A tale of two Reformed youth

Adam was reared in a Reformed home. He was baptized as an infant, but he has been taught all his life (sometimes explicitly, but certainly implicitly) that it falls to him to demonstrate the genuineness of his standing in God’s covenant (whether it be a public profession of faith, some kind of “conversion experience,” or what have you). Because of this, the genuineness of his standing has always been a matter of uncertainty: will he prove himself to be truly one of God’s people? He spends his life watching those who are “really in” and is taught that, if he is one of God’s children, he will behave as they do. Now, in his adolescent years, he has all the normal questions and struggles that accompany the onset of adulthood. These questions and struggles serve to confirm his uncertainty about where he stands with God, and he feels like a hypocrite when he worships with God’s people, because he does not feel the faith and joy and desire for obedience that they apparently do. (In fact, deep down he resents his lack of freedom to enjoy the independent life he is already effectively living.) He has been reared in uncertainty, and the fruit is now an ugly doubt, which manifests itself increasingly as either despair or indifference.

Eve, too, was reared in a Reformed home. She was baptized as an infant, and she has been taught all her life (explicitly and implicitly) that God is her God and Father, that Christ is her Savior and King, and that she is loved with an everlasting love.
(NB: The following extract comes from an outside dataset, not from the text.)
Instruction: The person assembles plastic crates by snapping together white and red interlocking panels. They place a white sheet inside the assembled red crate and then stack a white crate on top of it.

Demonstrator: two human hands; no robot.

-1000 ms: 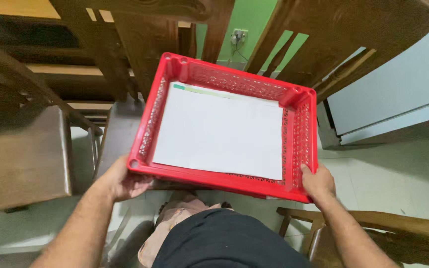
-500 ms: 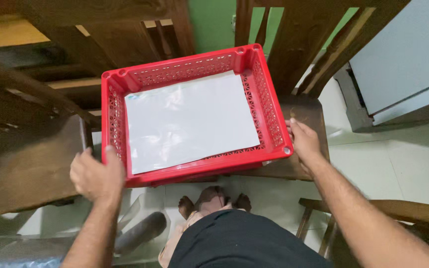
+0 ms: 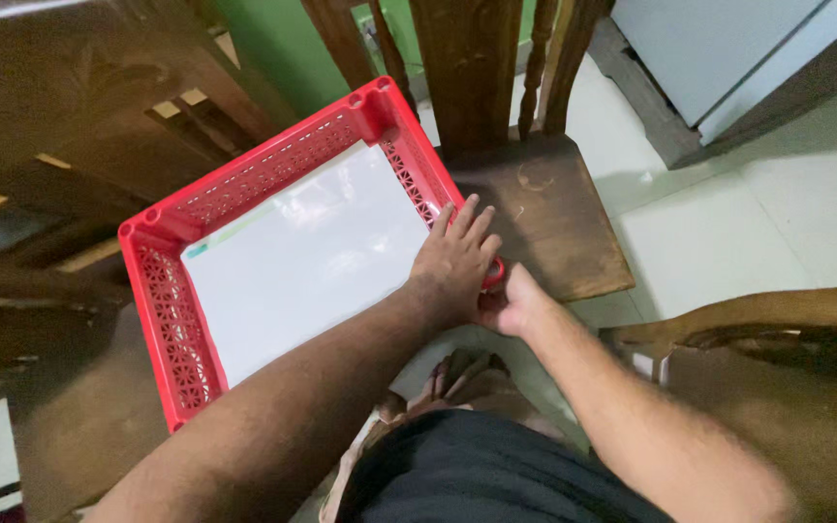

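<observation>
Nearest the camera, both forearms reach forward and meet at the near right corner of the red basket (image 3: 171, 320). Half a second ago the hands were spread wide, one on each side of the basket; now they have come together at a single corner, and the basket has swung so that this corner points toward the wooden chair seat (image 3: 554, 218) just to its right. It looks as if the carrying grip has been given up and the basket is being set down or steadied, partly over that seat.

The left hand (image 3: 455, 261) lies across the basket's corner with fingers stretched out and slightly fanned, palm down on the rim, pressing rather than gripping. The right hand (image 3: 504, 305) sits just below and behind it, curled at the same corner from outside; how tightly it closes on the rim cannot be told, since the left hand covers most of it.

Inside the basket a white sheet (image 3: 302, 261) lies flat on the bottom. Beyond the basket stand dark wooden chair backs (image 3: 467, 68), and farther to the right a pale tiled floor (image 3: 728, 232).
</observation>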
She has also been taught that because she is so loved – precisely because of her standing in God’s covenant – she has the duty and privilege to embrace the blessings of her God and to live according to His good laws and wisdom. The genuineness of her standing has never been a matter of uncertainty – she has never been “looking in,” but has always known God’s people to be her people – and this has borne fruit in a sense of holy obligation. She understands the expectations of the covenant-bond, and embraces them. Now, in her adolescent years, she has all the normal questions and struggles that accompany the onset of adulthood, but she has the resources to work them out as a child of God. She is not her own, which is for her a source of comfort and purpose. And in the transparency of fellowship with her people, she finds assurance that struggle is inherent in all true discipleship.